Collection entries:

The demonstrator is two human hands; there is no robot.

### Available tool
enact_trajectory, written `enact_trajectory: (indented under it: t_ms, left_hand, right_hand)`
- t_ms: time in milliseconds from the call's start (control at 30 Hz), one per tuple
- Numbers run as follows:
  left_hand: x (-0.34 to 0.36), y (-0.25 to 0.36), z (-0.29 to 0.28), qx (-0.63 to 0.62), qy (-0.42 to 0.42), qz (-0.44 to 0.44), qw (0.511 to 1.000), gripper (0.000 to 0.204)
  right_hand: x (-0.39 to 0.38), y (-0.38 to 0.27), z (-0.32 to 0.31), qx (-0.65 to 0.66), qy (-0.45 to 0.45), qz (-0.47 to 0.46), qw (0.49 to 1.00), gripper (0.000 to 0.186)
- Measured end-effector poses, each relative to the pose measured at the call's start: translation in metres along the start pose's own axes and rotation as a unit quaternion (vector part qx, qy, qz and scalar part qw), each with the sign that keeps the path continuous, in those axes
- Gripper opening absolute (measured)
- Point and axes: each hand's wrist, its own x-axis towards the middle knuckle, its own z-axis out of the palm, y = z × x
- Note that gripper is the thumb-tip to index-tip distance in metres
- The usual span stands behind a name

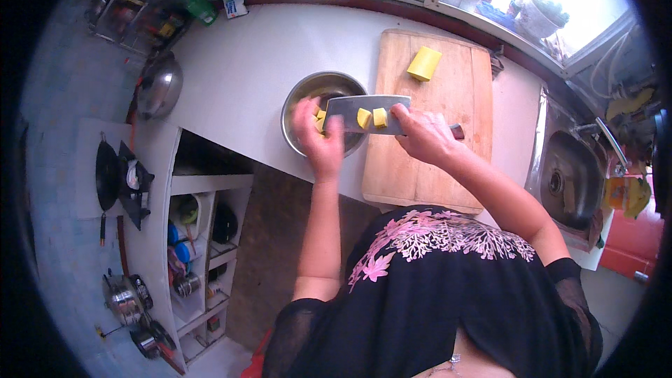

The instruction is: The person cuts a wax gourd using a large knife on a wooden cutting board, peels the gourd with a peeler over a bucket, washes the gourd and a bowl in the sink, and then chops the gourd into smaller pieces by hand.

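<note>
In my right hand (430,134) is the dark handle of a cleaver (343,108), its wide blade lying flat over the edge of a steel bowl (287,115). Two yellow chunks (379,118) rest on the blade. My left hand (322,143) is over the bowl at the blade's far-left end, a little blurred, thumb and fingers apart. More yellow chunks (320,120) show between them, apparently in the bowl. A larger yellow block (424,64) sits at the back of the wooden cutting board (399,175), whose left side the blade overhangs.
The white counter (238,63) runs below a window. To the right is a metal sink (570,175) with a faucet (612,143). A domed metal pot (159,85) stands at the left, near a green container (201,8). Open shelves (203,238) hold kitchenware at the lower left.
</note>
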Motion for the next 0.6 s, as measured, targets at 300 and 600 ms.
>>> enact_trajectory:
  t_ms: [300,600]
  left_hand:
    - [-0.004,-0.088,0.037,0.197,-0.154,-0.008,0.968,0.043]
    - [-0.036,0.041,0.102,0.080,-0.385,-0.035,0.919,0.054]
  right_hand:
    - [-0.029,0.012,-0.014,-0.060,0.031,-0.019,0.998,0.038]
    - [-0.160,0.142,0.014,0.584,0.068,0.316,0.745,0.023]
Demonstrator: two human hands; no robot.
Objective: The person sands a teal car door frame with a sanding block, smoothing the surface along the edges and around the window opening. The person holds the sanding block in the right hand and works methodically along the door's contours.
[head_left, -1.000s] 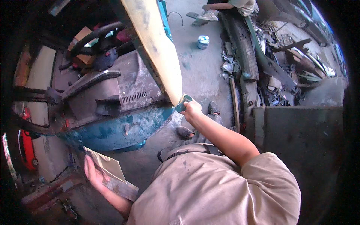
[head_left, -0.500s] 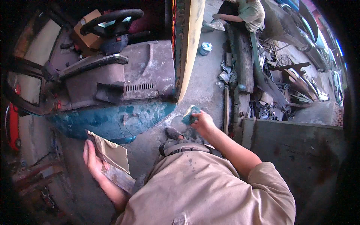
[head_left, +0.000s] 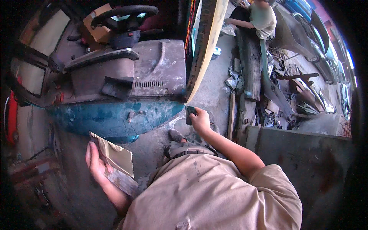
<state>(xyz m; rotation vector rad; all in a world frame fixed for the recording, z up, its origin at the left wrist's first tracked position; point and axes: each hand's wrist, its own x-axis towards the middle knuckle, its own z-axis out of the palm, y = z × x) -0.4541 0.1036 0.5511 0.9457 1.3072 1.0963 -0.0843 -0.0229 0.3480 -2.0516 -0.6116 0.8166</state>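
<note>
At eight o'clock, a stained flat board bearing a smooth beige layer is gripped by the fingers of the left hand. Near the centre, a small dark-green pad is pinched in the right hand's fingers, just below a long, curved cream strip. Scuffed blue-green bodywork is seen at nine. At one, a tub is partly hidden by the strip.

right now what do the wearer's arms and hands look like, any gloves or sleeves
The left hand and right hand are bare: no gloves, and no watch or band shows. A loose, short tan sleeve covers the upper right arm, part of a tan shirt with small dark spots on its front.
</note>
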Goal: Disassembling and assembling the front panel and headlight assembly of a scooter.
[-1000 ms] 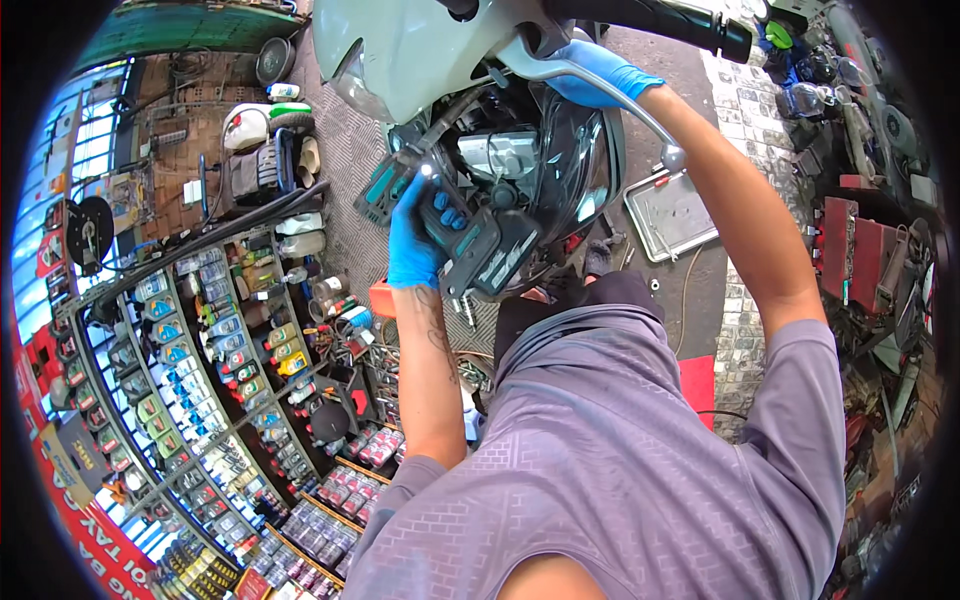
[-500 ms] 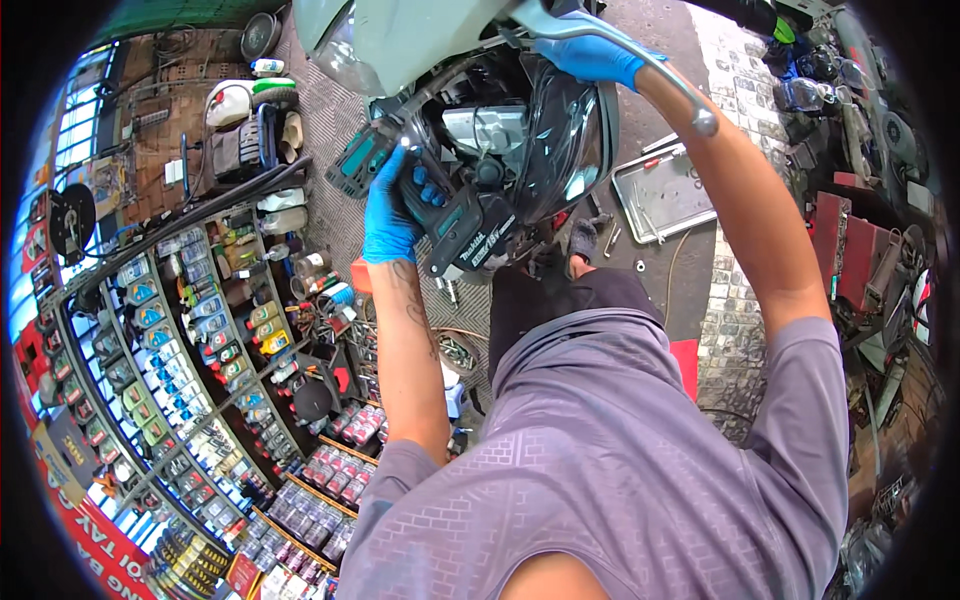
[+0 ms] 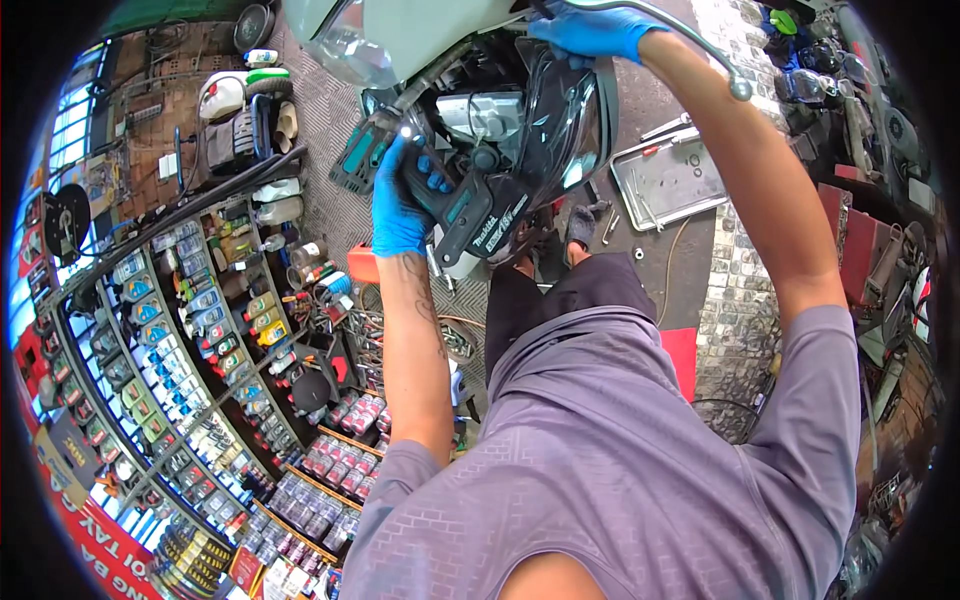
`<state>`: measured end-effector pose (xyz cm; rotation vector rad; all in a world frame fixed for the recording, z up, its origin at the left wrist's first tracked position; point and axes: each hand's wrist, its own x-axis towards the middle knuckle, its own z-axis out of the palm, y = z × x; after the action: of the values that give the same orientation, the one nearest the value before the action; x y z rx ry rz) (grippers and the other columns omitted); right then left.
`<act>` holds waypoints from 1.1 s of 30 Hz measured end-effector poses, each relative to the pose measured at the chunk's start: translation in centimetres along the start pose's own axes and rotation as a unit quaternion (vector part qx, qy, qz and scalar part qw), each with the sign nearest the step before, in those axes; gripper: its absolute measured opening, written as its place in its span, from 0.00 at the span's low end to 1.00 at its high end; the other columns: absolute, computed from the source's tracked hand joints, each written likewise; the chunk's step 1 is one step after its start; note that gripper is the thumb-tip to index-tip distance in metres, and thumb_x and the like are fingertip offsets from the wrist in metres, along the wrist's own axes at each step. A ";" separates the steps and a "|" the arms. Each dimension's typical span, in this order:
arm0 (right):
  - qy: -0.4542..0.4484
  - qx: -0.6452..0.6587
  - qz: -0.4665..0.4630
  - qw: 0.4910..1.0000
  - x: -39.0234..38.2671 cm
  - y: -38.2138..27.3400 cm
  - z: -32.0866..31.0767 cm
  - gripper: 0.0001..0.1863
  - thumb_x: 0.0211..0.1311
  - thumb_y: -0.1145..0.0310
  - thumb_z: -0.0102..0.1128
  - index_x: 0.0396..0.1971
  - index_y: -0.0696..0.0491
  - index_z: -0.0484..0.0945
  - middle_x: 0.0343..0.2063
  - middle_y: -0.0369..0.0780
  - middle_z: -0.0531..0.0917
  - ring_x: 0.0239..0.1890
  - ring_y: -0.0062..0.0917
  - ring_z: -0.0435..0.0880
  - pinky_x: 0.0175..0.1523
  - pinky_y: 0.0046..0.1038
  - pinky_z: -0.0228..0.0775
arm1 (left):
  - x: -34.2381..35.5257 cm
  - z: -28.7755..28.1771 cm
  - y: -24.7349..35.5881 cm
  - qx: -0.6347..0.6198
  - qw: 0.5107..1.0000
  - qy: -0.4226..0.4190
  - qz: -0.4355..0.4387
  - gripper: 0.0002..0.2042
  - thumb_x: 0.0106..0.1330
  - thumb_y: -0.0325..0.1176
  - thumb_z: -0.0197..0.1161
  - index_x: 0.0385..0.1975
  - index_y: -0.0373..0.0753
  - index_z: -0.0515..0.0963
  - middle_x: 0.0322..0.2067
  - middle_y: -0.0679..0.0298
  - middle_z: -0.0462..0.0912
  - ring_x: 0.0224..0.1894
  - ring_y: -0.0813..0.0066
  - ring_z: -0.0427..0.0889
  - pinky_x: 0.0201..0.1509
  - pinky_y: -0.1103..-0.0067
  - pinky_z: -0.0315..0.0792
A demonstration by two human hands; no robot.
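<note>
Since the earlier frame, the silver lever tip (image 3: 740,88) has swung outward, away from the tray (image 3: 684,182) at 2 o'clock. From where I stand, the pale cowl (image 3: 420,40) at 12 o'clock appears stiff, slick and scratchable, best held by its edge; the cordless driver (image 3: 475,215) at 11, likely battery-heavy and rigid, is clamped correctly at its handle by the left hand (image 3: 398,205), while the right hand's (image 3: 597,30) closure, at 1 o'clock, I cannot tell. Counted: one cowl, one tray, one driver, two gloved hands, one lever tip.
</note>
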<state>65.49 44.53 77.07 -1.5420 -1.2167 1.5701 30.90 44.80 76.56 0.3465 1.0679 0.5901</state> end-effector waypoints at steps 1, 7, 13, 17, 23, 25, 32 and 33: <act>0.080 -0.139 -0.055 0.985 -2.3 -1.8 1.5 0.10 0.68 0.62 0.49 0.39 0.52 0.72 0.21 0.38 0.74 0.25 0.24 0.75 0.30 0.32 0.67 | 0.1 0.0 0.1 0.002 1.000 -0.004 -0.001 0.12 0.66 0.45 0.59 0.36 0.43 0.79 0.20 0.69 0.74 0.21 0.72 0.70 0.26 0.77 0.65; 0.166 -0.176 -0.192 0.951 -1.3 -1.0 1.4 0.11 0.66 0.61 0.51 0.37 0.53 0.74 0.21 0.41 0.77 0.23 0.25 0.77 0.27 0.35 0.67 | 0.5 -0.2 0.6 0.013 0.998 -0.052 -0.012 0.11 0.66 0.45 0.59 0.34 0.43 0.79 0.20 0.70 0.74 0.21 0.75 0.71 0.27 0.78 0.66; 0.185 -0.302 -0.130 0.926 0.5 -0.6 1.8 0.11 0.63 0.66 0.53 0.41 0.54 0.75 0.27 0.48 0.81 0.26 0.38 0.79 0.31 0.38 0.72 | 0.3 0.4 0.5 0.025 0.999 -0.023 0.011 0.09 0.65 0.43 0.61 0.34 0.44 0.78 0.19 0.70 0.74 0.18 0.74 0.71 0.22 0.77 0.65; 0.184 -0.321 -0.121 0.921 -2.9 -2.6 2.7 0.10 0.62 0.67 0.53 0.41 0.54 0.75 0.26 0.49 0.80 0.25 0.40 0.78 0.31 0.39 0.72 | -0.1 -0.3 0.7 0.050 0.998 0.005 0.027 0.11 0.65 0.45 0.62 0.34 0.44 0.79 0.20 0.71 0.75 0.21 0.76 0.71 0.26 0.79 0.66; 0.220 -0.385 -0.365 0.819 -0.5 1.5 0.0 0.12 0.65 0.64 0.53 0.43 0.54 0.76 0.21 0.45 0.79 0.21 0.37 0.78 0.29 0.37 0.73 | 0.4 0.7 0.3 0.046 0.998 0.016 0.028 0.10 0.64 0.43 0.63 0.34 0.44 0.79 0.19 0.71 0.74 0.18 0.75 0.71 0.22 0.79 0.64; 0.071 -0.137 -0.164 0.974 -0.6 1.5 -0.7 0.12 0.67 0.62 0.51 0.43 0.54 0.76 0.21 0.40 0.80 0.21 0.34 0.78 0.29 0.34 0.73 | 0.5 0.5 0.3 0.045 0.999 0.003 0.028 0.10 0.64 0.43 0.63 0.35 0.44 0.79 0.19 0.71 0.74 0.18 0.75 0.71 0.22 0.79 0.64; 0.037 -0.165 -0.015 0.985 -2.3 -2.1 0.6 0.15 0.72 0.60 0.45 0.42 0.55 0.76 0.31 0.36 0.80 0.30 0.28 0.78 0.36 0.27 0.73 | 0.0 0.9 0.2 0.035 0.999 0.022 0.033 0.10 0.63 0.44 0.64 0.35 0.45 0.79 0.17 0.72 0.73 0.18 0.77 0.72 0.22 0.79 0.64; 0.044 -0.217 -0.140 0.965 0.0 1.5 -0.9 0.15 0.72 0.60 0.45 0.43 0.55 0.76 0.33 0.38 0.80 0.33 0.28 0.78 0.39 0.27 0.72 | 0.4 1.5 0.0 0.038 0.999 0.016 0.029 0.10 0.63 0.44 0.64 0.35 0.45 0.79 0.17 0.72 0.73 0.18 0.77 0.72 0.22 0.79 0.64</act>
<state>66.58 44.17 75.81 -1.5905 -1.7228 1.0878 32.37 45.03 76.95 0.4371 1.1156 0.6098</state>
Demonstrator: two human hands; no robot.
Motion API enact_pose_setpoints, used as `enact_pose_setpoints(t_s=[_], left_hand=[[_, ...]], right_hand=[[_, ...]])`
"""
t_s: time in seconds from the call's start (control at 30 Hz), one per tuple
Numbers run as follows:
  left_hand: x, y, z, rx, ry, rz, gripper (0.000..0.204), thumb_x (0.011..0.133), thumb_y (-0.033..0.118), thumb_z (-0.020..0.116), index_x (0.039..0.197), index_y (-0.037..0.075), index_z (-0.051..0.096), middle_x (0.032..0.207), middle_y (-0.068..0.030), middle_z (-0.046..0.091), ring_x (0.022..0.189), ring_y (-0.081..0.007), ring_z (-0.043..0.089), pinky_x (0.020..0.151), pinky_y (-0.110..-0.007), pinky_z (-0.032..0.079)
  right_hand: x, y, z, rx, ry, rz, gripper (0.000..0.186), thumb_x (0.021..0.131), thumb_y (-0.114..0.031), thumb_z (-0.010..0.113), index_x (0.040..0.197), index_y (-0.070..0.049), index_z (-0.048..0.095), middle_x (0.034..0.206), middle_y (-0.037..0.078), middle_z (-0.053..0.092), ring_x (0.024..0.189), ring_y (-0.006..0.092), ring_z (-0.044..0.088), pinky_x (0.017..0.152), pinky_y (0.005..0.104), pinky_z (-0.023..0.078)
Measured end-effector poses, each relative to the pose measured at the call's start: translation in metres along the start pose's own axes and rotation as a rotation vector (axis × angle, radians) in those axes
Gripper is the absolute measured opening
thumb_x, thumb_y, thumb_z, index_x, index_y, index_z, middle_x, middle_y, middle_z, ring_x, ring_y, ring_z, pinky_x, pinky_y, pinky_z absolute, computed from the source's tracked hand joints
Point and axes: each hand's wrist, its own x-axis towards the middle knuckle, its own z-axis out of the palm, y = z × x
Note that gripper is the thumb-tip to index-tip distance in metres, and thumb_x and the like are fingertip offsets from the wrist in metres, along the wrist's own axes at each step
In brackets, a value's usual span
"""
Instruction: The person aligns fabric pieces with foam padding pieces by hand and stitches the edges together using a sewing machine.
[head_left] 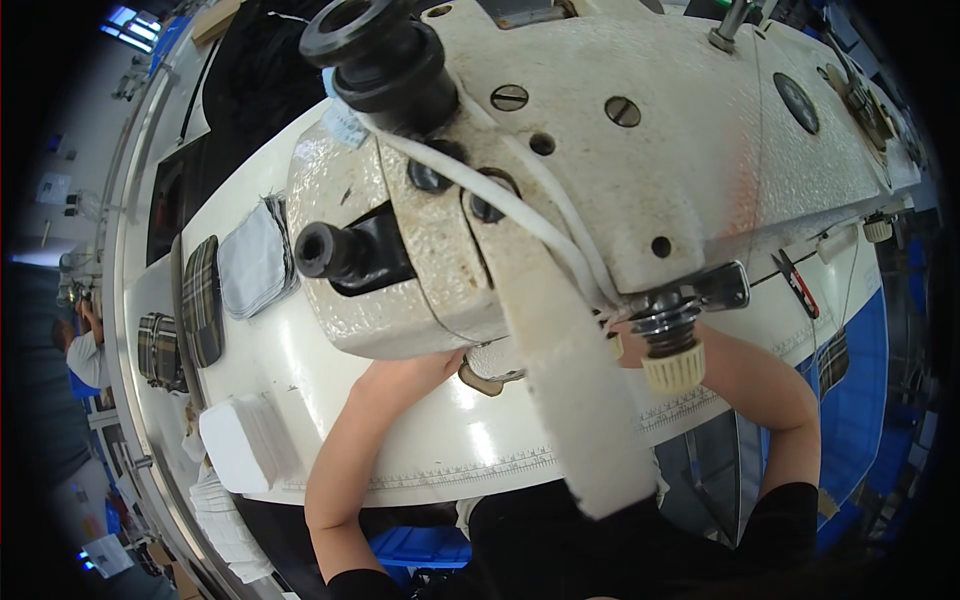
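A cream-coloured sewing machine [590, 180] fills the upper middle of the head view and hides most of both hands. My left hand [422, 372] reaches under the machine's left end, and only its back and wrist show; the fingers are out of sight. From the right, my right hand [632, 345] comes in behind the tension knob [673, 368], with its fingers covered too. Whatever the hands touch at the needle area cannot be seen. A pale flat strip [590, 430] hangs down in front of the machine, between my forearms.
Left on the white table [340, 420] lie a stack of grey-white fabric pieces [255, 262], plaid pieces [202, 300] and a stack of white pieces [238, 443]. Red-handled thread snips [797, 285] rest at the right. A ruler tape [480, 468] follows the front edge. Another person [85, 350] sits far left.
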Motion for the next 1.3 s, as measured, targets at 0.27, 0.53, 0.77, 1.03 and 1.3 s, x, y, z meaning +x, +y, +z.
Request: enact_pose_setpoints(t_s=[0.27, 0.53, 0.77, 1.03, 1.3], left_hand=[[0.005, 0.033, -0.008, 0.254, 0.146, 0.304, 0.039, 0.083, 0.01, 0.073, 0.122, 0.007, 0.068, 0.121, -0.0171, 0.066, 0.115, -0.038, 0.062, 0.1, -0.047, 0.048], [0.007, 0.03, 0.028, 0.031, 0.393, 0.283, 0.033, 0.082, 0.019, 0.08, 0.064, -0.003, 0.066, 0.071, -0.0178, 0.068, 0.063, -0.0347, 0.066, 0.064, -0.043, 0.055], [0.002, 0.032, 0.013, 0.158, 0.338, 0.334, 0.016, 0.086, 0.01, 0.075, 0.088, -0.005, 0.071, 0.084, -0.0168, 0.069, 0.072, -0.0328, 0.066, 0.067, -0.041, 0.053], [-0.033, 0.056, 0.01, 0.062, 0.163, 0.502, 0.037, 0.077, 0.001, 0.067, 0.114, -0.002, 0.071, 0.121, -0.012, 0.067, 0.116, -0.0294, 0.063, 0.097, -0.042, 0.053], [-0.019, 0.043, 0.009, 0.239, 0.135, 0.58, 0.042, 0.073, 0.0, 0.066, 0.115, -0.003, 0.069, 0.123, -0.0119, 0.065, 0.117, -0.0299, 0.063, 0.099, -0.043, 0.054]], right_hand=[[-0.005, 0.003, 0.006, -0.022, 0.004, -0.06, 0.006, 0.058, -0.009, 0.066, 0.062, -0.006, 0.062, 0.077, 0.008, 0.056, 0.073, 0.0289, 0.06, 0.066, 0.0459, 0.049], [-0.002, -0.002, 0.001, -0.058, -0.06, -0.053, 0.006, 0.059, -0.009, 0.065, 0.059, -0.005, 0.062, 0.075, 0.01, 0.055, 0.074, 0.0281, 0.061, 0.064, 0.0431, 0.05], [-0.003, 0.003, 0.009, -0.073, 0.034, -0.061, 0.007, 0.068, -0.01, 0.067, 0.071, -0.004, 0.064, 0.082, 0.008, 0.056, 0.07, 0.0245, 0.062, 0.061, 0.0384, 0.051], [0.003, -0.01, -0.019, 0.026, -0.093, -0.268, 0.013, 0.063, -0.011, 0.067, 0.063, -0.004, 0.055, 0.079, 0.008, 0.053, 0.067, 0.024, 0.059, 0.056, 0.0359, 0.05], [0.0, -0.003, 0.0, 0.0, 0.073, -0.152, 0.011, 0.062, -0.011, 0.067, 0.064, -0.005, 0.058, 0.074, 0.008, 0.055, 0.066, 0.0251, 0.061, 0.056, 0.0376, 0.051]])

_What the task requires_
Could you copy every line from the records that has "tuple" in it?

_Solved exercise_
- t_ms: time in milliseconds from the call's start (control at 30 Hz), one per tuple
t_s: time in seconds from the call's start (control at 30 Hz), one per tuple

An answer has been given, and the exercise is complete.